Puis-je demander le partage d'une succession si un testament lègue la quotité disponible à un héritier ?
Non, si le testament lègue la quotité disponible à un héritier, celui-ci devient légataire universel et il n'y a pas d'indivision entre lui et les héritiers réservataires. La demande de liquidation et de partage est alors rejetée, comme dans cette affaire.
Que se passe-t-il si un testament n'est pas signé ?
Un testament olographe doit être écrit, daté et signé de la main du testateur pour être valable.

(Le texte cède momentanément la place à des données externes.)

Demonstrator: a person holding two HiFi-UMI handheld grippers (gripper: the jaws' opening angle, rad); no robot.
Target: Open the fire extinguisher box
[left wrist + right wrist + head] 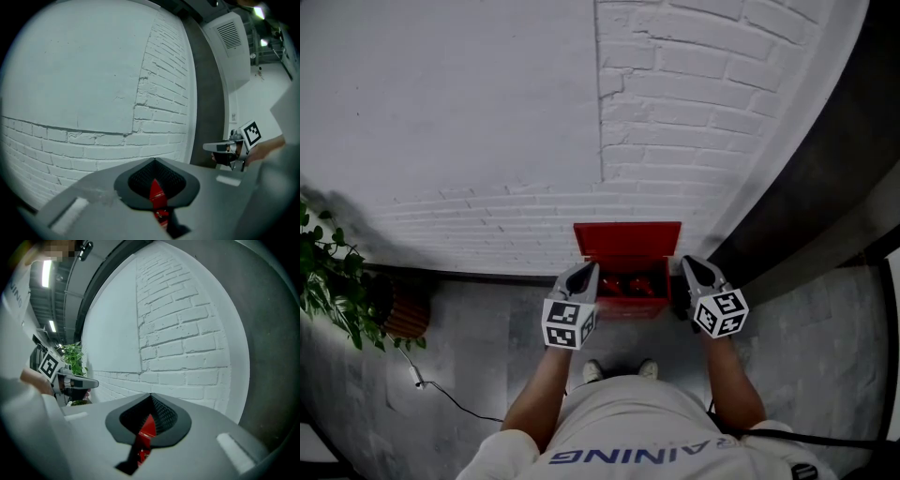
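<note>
Floor: grey stone tiles (487, 337) under the person's feet, with a thin cable (450, 398) trailing at the left.
Left gripper (586, 270) (155, 161): fingers clenched on nothing, at the box's left end.
Right gripper (689, 264) (151, 397): fingers clenched, empty, covering the box's right corner.
Fire extinguisher box (628, 242): red, on the floor against the wall, between the grippers.
Hard to see: the box's contents, a dim red jumble.
Axis: long side runs along the wall; mouth faces up, lid stands back against the bricks.
Wall (487, 122): white-painted brick, with a potted plant (328, 272) at the left.
</note>
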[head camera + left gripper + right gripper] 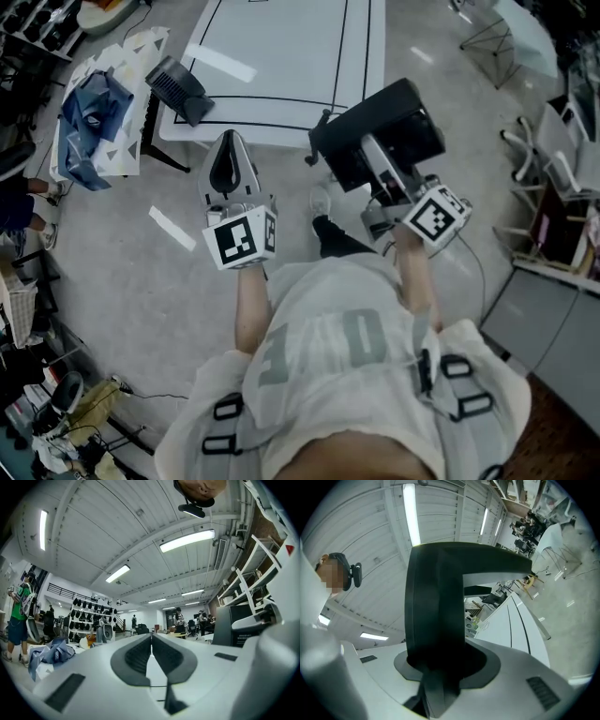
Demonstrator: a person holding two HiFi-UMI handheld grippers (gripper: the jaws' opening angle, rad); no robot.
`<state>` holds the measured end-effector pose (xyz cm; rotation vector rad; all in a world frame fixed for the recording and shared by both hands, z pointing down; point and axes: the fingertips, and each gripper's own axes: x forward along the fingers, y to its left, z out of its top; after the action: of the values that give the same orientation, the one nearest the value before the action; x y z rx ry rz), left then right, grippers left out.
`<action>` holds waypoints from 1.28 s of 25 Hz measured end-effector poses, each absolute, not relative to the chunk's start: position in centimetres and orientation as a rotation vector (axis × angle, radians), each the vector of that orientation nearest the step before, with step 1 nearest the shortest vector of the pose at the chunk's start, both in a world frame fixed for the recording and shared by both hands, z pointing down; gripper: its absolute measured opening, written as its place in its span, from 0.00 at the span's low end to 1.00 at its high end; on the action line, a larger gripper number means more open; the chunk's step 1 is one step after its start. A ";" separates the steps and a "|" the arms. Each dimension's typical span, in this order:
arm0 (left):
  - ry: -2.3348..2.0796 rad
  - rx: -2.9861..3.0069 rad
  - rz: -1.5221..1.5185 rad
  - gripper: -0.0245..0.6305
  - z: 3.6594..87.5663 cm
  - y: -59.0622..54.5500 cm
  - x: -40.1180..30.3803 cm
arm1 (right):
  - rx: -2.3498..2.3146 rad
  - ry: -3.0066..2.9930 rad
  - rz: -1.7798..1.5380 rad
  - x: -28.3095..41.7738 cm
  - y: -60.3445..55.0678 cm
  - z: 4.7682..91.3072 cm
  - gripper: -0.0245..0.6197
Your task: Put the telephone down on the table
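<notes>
Right gripper (377, 167) clamped on the black telephone (384, 127); left gripper (228, 142) empty.

Right gripper view: jaws part-way apart, pads pressed on the telephone (436, 602), which fills the gap of the right gripper (440, 667) and stands up toward 12 o'clock. Left gripper view: jaws of the left gripper (151, 641) together, nothing between them. Head view: telephone carried in the air at 1 o'clock, by the near right corner of the white table (281, 56), not resting on it. Table at 12 o'clock, black outline lines on top; a black device (178, 89) at its left edge. Blue cloth (94, 103) at 10 o'clock. Grey floor (141, 272) below. Long ceiling lights (186, 540); shelves (91, 616) at 9 o'clock.
</notes>
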<state>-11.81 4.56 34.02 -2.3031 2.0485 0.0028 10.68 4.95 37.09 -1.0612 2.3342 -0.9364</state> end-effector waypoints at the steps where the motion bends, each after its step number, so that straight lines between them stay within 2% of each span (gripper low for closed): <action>1: 2.051 -2.300 0.001 0.06 33.9 3.0 -12.0 | -1.049 2.337 -0.943 10.4 3.4 36.9 0.27; 12: 2.068 -2.293 -0.016 0.06 33.3 -10.6 -13.3 | -0.990 2.414 -0.984 8.4 -9.6 36.7 0.27; 32: 2.061 -2.298 0.012 0.06 32.3 -18.1 -15.8 | -0.842 2.477 -1.100 2.0 -15.9 36.9 0.27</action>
<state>-15.80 -18.07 32.30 -2.2979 2.0611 0.0123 1.98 -15.88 36.88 -0.8416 2.4768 -1.1002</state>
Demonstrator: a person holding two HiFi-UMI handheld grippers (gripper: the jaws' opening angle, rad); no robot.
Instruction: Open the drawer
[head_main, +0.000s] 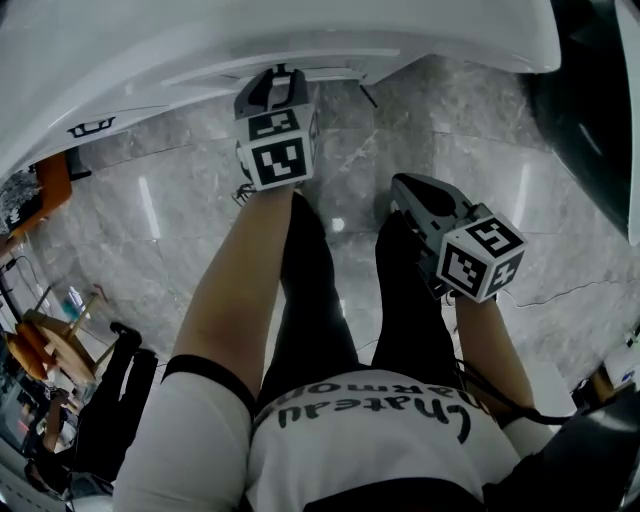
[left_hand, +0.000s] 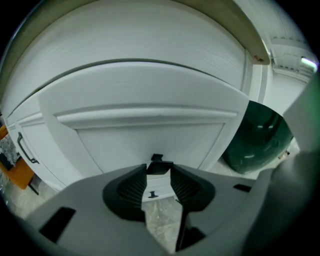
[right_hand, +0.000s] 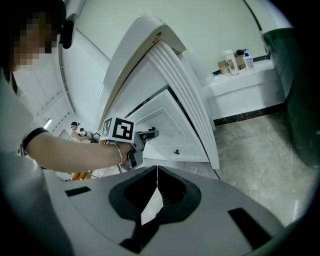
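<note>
A white cabinet (head_main: 120, 60) carries a panelled drawer front (left_hand: 150, 132) with a small black handle (left_hand: 157, 159). My left gripper (left_hand: 157, 168) has this handle between its jaw tips, and both tips touch it. From the head view the left gripper (head_main: 283, 72) reaches under the cabinet's edge. The right gripper view shows the left gripper (right_hand: 149, 133) against the drawer front (right_hand: 167, 122). My right gripper (head_main: 400, 186) hangs over the floor away from the cabinet. In its own view the right gripper (right_hand: 157, 175) is shut and holds nothing.
A lower drawer has its own black knob (left_hand: 153, 194). A dark green bin (left_hand: 260, 135) stands right of the cabinet. Bottles (right_hand: 235, 61) sit on a white ledge. An orange chair (head_main: 50, 185) is at the left. The floor (head_main: 180, 230) is grey marble.
</note>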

Dans cette affaire, le testament transmis était dactylographié et non signé, mais sa validité n'a pas été contestée, car il s'agissait d'une copie non signée, et le testament original était probablement valable.
Qu'est-ce que la quotité disponible ?
La quotité disponible est la part de la succession dont le défunt peut librement disposer par donation ou testament, sans porter atteinte à la réserve héréditaire des héritiers réservataires. Dans cette affaire, le testament léguait cette quotité à [I] [U].
Quels sont les recours contre un jugement de rejet de liquidation ?
Les héritiers peuvent faire appel du jugement, comme cela a été fait dans cette affaire. Cependant, si la cour d'appel confirme le rejet, ils peuvent se pourvoir en cassation dans les conditions légales.